Somerhalder explains that he and the team wanted to make his character physically stand out by the end of the season.
“We really wanted to find a dynamic end for Swann, push him to physical excessive lengths and put him through hell. We needed to send him down a path that would not just have audiences wanting more of but us, as producers, wanting more,” he tells Men’s Health.
However, time wasn’t on the 41-year-old’s side. Somerhalder admits late nights spent editing scenes took up most of his time and ultimately a toll on his body.
“I had spent the last four plus months of my life up until 3 and 4AM every single night, pushing myself to the limit to edit the show with our amazing team.
“The workload and timeline of producing V Wars was something that I have never experienced in my professional life and I thought I had experienced a great deal. It is incredibly taxing on the body so I was about 10 pounds underweight. I was a tired skinny mess.”
His first point of contact? Olympic strength trainer and close friend Jance Footit. Jance has been responsible for all of Somerhalder’s eating plans over the last decade as well as getting him in shape for The Vampire Diaries’ in Atlanta. “I trust him implicitly, he’s always right,” Somerhalder tells us.
Jance’s philosophy was simple. “Jance immediately reminded me: food is medicine. Focus. Training. Food. Rest. These are the key ingredients for success,” the actor continues.
Somerhalder switched to a clean, strict diet rich in protein, fats, vegetables, good carbs and plenty of the water. He needed to grow quick, so he upped his meals to five or six day while ditching the alcohol, nearly. “Alcohol is not your friend when training this hard, so I only snuck in two light beers over the course of two weeks. They were glorious,” he jokes.
Somerhalder set himself the challenge of making his character a very different man come season’s end, “a formidable adversary.” But with just 10 days to go, he resorted to unorthodox measures.
“It is simple: train 4 days hard. Rest 4 days and shoot or compete. Only 4 days of training BUT 3 – 4 times per day,” he explains.
“How was I going to do this while prepping, production meetings, location scouting, costume fittings, camera tests and rewrites? All of the things you need to go into production. The other kicker was we needed 10 days of actual shooting but only had the money for six days so it was going to be intense.”

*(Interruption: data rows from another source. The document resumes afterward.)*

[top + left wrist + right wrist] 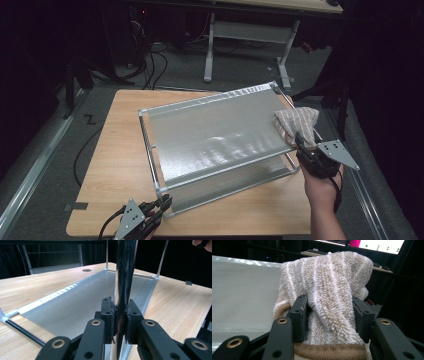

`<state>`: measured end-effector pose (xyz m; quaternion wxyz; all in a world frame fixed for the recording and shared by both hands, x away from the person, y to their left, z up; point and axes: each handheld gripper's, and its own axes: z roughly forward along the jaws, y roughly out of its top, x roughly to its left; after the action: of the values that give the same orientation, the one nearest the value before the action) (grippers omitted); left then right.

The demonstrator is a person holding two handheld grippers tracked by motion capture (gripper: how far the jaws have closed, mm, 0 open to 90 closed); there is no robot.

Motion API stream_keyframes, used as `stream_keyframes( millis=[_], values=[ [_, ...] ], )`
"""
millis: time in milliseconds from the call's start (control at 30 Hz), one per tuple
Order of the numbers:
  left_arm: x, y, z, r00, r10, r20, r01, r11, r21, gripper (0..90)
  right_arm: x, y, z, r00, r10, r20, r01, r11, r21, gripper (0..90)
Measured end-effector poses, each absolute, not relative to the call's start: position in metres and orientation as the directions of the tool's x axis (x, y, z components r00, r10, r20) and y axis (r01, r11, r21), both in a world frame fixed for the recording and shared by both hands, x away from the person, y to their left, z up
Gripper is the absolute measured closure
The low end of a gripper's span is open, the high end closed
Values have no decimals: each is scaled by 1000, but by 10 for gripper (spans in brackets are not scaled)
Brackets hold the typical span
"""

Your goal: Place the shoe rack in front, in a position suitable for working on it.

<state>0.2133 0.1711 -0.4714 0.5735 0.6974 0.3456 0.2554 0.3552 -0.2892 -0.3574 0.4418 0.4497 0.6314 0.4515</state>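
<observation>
We see a two-tier rack (215, 137) of frosted panels on thin metal posts standing in the middle of the wooden tabletop (120, 165). Its long axis runs slantwise, from the tabletop's near-left corner toward its far-right corner, and its top panel lies flat and level.

The left gripper (159, 206) sits at the near edge of the tabletop, toward the near-left corner. In the left gripper view its jaws are pinched tight on the rack's shiny upright corner post (123, 287), the pads pressing on both sides of it, and the lower panel (82, 307) stretches away beyond them.

A beige striped cloth (296, 122) lies bunched on the rack's top panel at its right short end, above the right edge of the tabletop, with part of it draping over the panel's rim. Its stripes run roughly from the gripper toward the far side of the table.

The right gripper (300, 141), held in a hand (320, 187) coming in from the near-right, points toward the far-left at the cloth. In the right gripper view the cloth (329, 290) rises in a hump between the two jaws, which stand partly apart with the pile of the cloth filling the space between them. We cannot tell whether the pads squeeze the cloth or merely flank it.
</observation>
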Motion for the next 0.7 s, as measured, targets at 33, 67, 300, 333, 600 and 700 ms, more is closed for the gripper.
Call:
stream_keyframes(
  millis=[33, 67, 300, 333, 600, 700],
  values=[
    [213, 171, -472, 631, 774, -41, 189, -103, 977, 799, 355, -288, -358, -210, 966, -150, 170, 187, 968, 544],
    [213, 171, -472, 632, 774, -41, 189, -102, 977, 800, 355, -286, -358, -215, 965, -150, 171, 189, 967, 544],
    [212, 168, -472, 645, 763, -39, 183, -105, 977, 799, 349, -264, -359, -272, 952, -140, 166, 190, 968, 537],
    [211, 167, -472, 647, 762, -40, 184, -104, 977, 800, 347, -258, -359, -289, 947, -142, 163, 195, 967, 537],
    [211, 160, -472, 665, 746, -39, 178, -108, 978, 800, 334, -217, -361, -376, 914, -151, 145, 219, 965, 535],
    [211, 159, -472, 670, 742, -38, 177, -110, 978, 800, 328, -201, -361, -413, 898, -153, 135, 227, 965, 535]
  ],
)
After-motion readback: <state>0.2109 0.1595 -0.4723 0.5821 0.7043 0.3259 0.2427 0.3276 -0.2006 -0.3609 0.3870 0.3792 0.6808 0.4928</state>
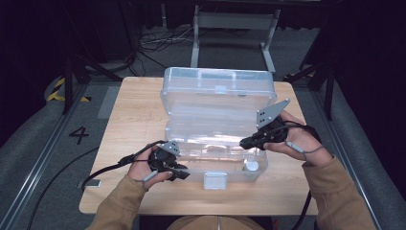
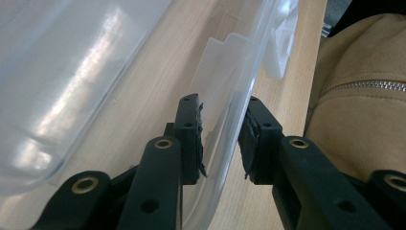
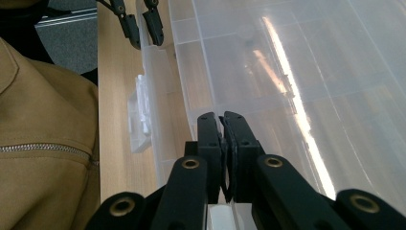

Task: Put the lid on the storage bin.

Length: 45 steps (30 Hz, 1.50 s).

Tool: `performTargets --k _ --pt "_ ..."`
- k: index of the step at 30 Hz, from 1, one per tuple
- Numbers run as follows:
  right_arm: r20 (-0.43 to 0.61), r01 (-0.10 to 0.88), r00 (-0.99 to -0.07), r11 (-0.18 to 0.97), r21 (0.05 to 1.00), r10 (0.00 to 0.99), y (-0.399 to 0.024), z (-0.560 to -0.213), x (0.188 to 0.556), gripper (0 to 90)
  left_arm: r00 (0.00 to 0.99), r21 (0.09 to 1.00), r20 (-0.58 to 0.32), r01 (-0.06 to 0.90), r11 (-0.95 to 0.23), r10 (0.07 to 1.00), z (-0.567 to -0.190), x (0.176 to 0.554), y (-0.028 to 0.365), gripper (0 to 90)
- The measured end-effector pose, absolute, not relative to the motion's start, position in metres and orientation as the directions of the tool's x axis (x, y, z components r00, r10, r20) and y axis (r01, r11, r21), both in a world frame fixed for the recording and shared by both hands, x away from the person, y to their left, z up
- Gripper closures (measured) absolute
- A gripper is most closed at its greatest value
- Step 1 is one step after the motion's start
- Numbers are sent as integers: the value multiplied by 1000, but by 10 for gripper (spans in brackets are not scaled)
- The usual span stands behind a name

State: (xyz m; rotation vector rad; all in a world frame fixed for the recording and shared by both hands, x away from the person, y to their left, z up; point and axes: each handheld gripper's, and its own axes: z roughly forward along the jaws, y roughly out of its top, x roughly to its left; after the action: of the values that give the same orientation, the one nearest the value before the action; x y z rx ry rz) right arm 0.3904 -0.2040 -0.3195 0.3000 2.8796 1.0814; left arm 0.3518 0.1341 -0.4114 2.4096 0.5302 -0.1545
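Observation:
A clear plastic box stands on the wooden table, its lid thrown back. My left gripper is at the front left corner. In the left gripper view its jaws straddle the box's front wall, with a gap at the pads, so it is open. My right gripper reaches over the right part of the box. In the right gripper view its jaws are pressed together above the clear floor, with nothing visible between them. The left gripper also appears far off at the front wall.
A white latch hangs on the box's front wall. A small white round thing lies inside near the front right corner. The person's tan sleeves come in at the table's near edge. Cables and a metal frame lie on the floor beyond.

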Motion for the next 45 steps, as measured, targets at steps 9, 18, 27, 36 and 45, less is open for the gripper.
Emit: performTargets --k 9,18,27,36,45 --pt "8 160 -978 735 659 206 -204 -320 389 867 927 658 -224 372 -655 302 -383 345 146 708" --pt "8 167 -976 731 662 216 -204 -320 388 864 932 709 -201 350 -612 300 -366 342 151 718" --pt "4 168 -975 731 661 220 -205 -320 387 862 920 781 -198 356 -512 338 -347 343 163 749" --pt "0 166 -975 731 662 221 -204 -320 386 861 887 847 -161 349 -400 433 -337 344 171 786" --pt "-4 165 -975 731 663 223 -204 -321 385 861 858 890 -201 362 -279 473 -330 345 176 799"
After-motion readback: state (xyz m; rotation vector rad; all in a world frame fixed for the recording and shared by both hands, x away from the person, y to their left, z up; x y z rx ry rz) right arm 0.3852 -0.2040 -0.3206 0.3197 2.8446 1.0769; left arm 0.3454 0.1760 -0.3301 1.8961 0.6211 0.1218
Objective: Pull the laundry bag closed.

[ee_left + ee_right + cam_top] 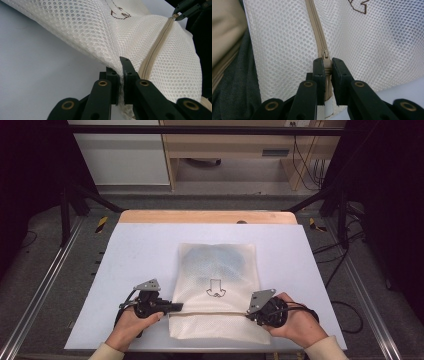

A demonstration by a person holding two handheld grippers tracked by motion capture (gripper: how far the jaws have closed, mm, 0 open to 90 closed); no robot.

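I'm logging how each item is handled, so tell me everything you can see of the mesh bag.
The mesh bag is cream honeycomb netting, rectangular, lying flat on the table's near half. A beige zipper crosses it near the person's end. A brown outline arrow is printed mid-bag, and something bluish shows dimly through its far half. The left claw pinches its left edge, lifting the fabric; the right claw grips the zipper's pull at the right edge.

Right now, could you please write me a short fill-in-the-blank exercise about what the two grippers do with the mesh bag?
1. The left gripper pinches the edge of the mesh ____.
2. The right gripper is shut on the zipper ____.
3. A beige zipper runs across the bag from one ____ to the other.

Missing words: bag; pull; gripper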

Here’s what Somerhalder’s crash workout looked like:
– 4 days of hard training, 3 – 4 Sessions per day
– 4 days of rest – only light fasted cardio first in the AM
– Night before shooting: eat a stack of pancakes and sleep.
Pro Tip: The goal is to train with so much frequency in those first few days to produce so much damage to the muscle they have only one thing to do: grow. Rapidly. As you take those few days off your body is just in repair mode building muscle fibres.
By the end, Somerhalder was burnt out, (he) “would be in the gym for 30 minutes, grab my script pages, protein/carb shake and get into the infrared sauna to help move the blood around while rolling calls. Then run back into the meetings, scouts and back into the gym screaming and grunting as Jance coached me through it all. I would then collapse after hours and hours with our writing into bed and think – ‘oh shit I’ve got to do it all again in 6 hours.'”
But Jance’s plan worked: Somerhalder had put on nearly five kilos in two weeks, his arm almost 2 inches bigger. “Swann looked like someone had temporarily inflated him with a bicycle pump. And that’s how Swann will stay for a good while.”